Independentemente, no entanto, de culpados, a falta de mitigação de riscos via compliance pode levar à descredibilidade da empresa por atentar contra a integridade ética, o que leva a custos maiores do que o próprio monitoramento preventivo e detectivo. Não é sem razão que sua presença efetiva (do compliance), do contrário, deve ser elemento considerado pelo Poder Público como minorante de penas, quando aplicáveis aos casos concretos, e uma abertura viável a sanções positivas, tais como eventuais incentivos tributários. De certo, o departamento de compliance ou a unidade que o compõe, que corresponde muitas vezes a uma espécie de auditoria interna, não é, e provavelmente nunca será, o setor mais popular da empresa, necessitando de certa autonomia e independência em prol da imparcialidade, sob pena de não se prestar a seu fim. Constitui-se, pois, como limite interno à liberdade de empresa, por se destinar a formação da razoabilidade das ações da alta gestão, as quais, muitas vezes, respondem internamente apenas a si mesmas na ausência de um Conselho Fiscal ou Deliberativo instalado e atuante.

Outro instrumento legal igualmente importante e que deve estar à disposição dos usuários é o já citado “termos de uso”. Tais termos, dentro dos limites da liberdade contratual, além da identificação da empresa, dos direitos e deveres contratuais gerais e específicos, da tão importante transparência, devem fixar as “regras de uso aceitáveis”, o que implica o compromisso ético em reprimir atividades internas e externas que violem quaisquer leis ou regulamentos, o compromisso em moderar na Internet aquelas atividades que possam implicar suspeitas de atividades ilícitas, inclusive incentivando seus usuários e colaboradores a informar violações imediatamente, ou mesmo abrindo amplos canais para esclarecimento de dúvidas sobre a possibilidade de algum tipo de transação incomum.

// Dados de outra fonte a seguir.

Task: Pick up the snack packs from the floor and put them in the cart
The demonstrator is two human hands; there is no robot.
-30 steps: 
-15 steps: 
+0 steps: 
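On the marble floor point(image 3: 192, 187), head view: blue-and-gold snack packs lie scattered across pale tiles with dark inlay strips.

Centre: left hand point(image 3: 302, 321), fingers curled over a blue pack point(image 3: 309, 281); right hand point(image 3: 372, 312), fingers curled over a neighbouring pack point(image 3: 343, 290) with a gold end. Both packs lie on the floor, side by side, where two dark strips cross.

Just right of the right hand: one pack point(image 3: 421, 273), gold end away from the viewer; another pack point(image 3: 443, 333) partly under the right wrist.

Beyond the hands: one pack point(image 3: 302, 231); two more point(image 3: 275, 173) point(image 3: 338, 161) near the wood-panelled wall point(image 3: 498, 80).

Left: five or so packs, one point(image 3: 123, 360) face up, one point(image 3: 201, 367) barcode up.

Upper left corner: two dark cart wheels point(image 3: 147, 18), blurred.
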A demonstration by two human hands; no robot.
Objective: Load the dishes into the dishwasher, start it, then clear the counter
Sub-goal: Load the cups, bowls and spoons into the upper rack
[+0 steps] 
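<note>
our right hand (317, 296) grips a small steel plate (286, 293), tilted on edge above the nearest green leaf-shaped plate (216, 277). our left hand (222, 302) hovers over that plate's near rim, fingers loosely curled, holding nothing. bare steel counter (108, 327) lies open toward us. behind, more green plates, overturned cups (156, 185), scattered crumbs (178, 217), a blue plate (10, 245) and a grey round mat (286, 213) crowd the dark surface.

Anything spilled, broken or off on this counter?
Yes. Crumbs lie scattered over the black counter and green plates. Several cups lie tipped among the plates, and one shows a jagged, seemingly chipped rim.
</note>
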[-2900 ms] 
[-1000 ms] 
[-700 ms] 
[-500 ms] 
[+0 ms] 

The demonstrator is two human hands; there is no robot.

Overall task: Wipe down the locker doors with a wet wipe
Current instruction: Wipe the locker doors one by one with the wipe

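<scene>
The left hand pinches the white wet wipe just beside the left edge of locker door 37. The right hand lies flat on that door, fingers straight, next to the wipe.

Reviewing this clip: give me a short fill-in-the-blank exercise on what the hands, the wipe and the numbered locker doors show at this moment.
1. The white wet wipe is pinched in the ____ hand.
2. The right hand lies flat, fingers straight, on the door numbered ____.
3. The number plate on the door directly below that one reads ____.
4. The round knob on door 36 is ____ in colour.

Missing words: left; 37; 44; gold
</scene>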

Transações efetuadas, incluindo aquelas realizadas por usuários anônimos sem a participação direta da empresa, mas por ela instrumentalmente viabilizadas e que envolvam narcóticos, substâncias controladas ou que possam oferecer risco ao consumidor; oferta de produtos que incentivem, promovam, facilitem ou instruam outras pessoas a envolver-se em atividades ilegais; que promovam ódio, violência, intolerância racial ou outras formas de intolerância; produtos que infrinjam ou violem quaisquer direitos autorais, marca comercial ou qualquer outro direito de propriedade; transações que envolvam o propósito de suborno ou corrupção são apenas alguns dos muitos exemplos que devem ser expressamente coibidos e que merecem atenção especial do compliance. “Política de privacidade”, “termos de uso” e “regras de uso aceitáveis” constituem-se, assim, parâmetros iniciais viáveis na busca da construção de ambiente favorável à elaboração de necessário código de ética no mundo virtual, em prol da livre concorrência e da liberdade de empresa.

Como se dará no ciberespaço a liberdade de empresa no futuro, contudo, é tema que está ainda por se desvelar e necessitará ser consolidado. Se, a título meramente exemplificativo, o direito de greve é hoje um limite a tal liberdade no que tange ao alcance de alguma justiça social, com a realidade crescente do home office e das plataformas digitais como meio de trabalho, poderá o mesmo se transformar radicalmente a fim de garantir direitos ou exigir melhores condições de trabalho. O que vemos, no entanto, e com muita clareza, é a inevitabilidade da tecnologia, de sua dinâmica própria e do necessário e inarredável compromisso ético de todos aqueles que colaboram com o sucesso empresarial e que dele em qualquer medida usufruem.

Nota__________________

1 Termo inicialmente cunhado e desenvolvido pelo filósofo estadunidense e professor R. Edward Freeman (1951).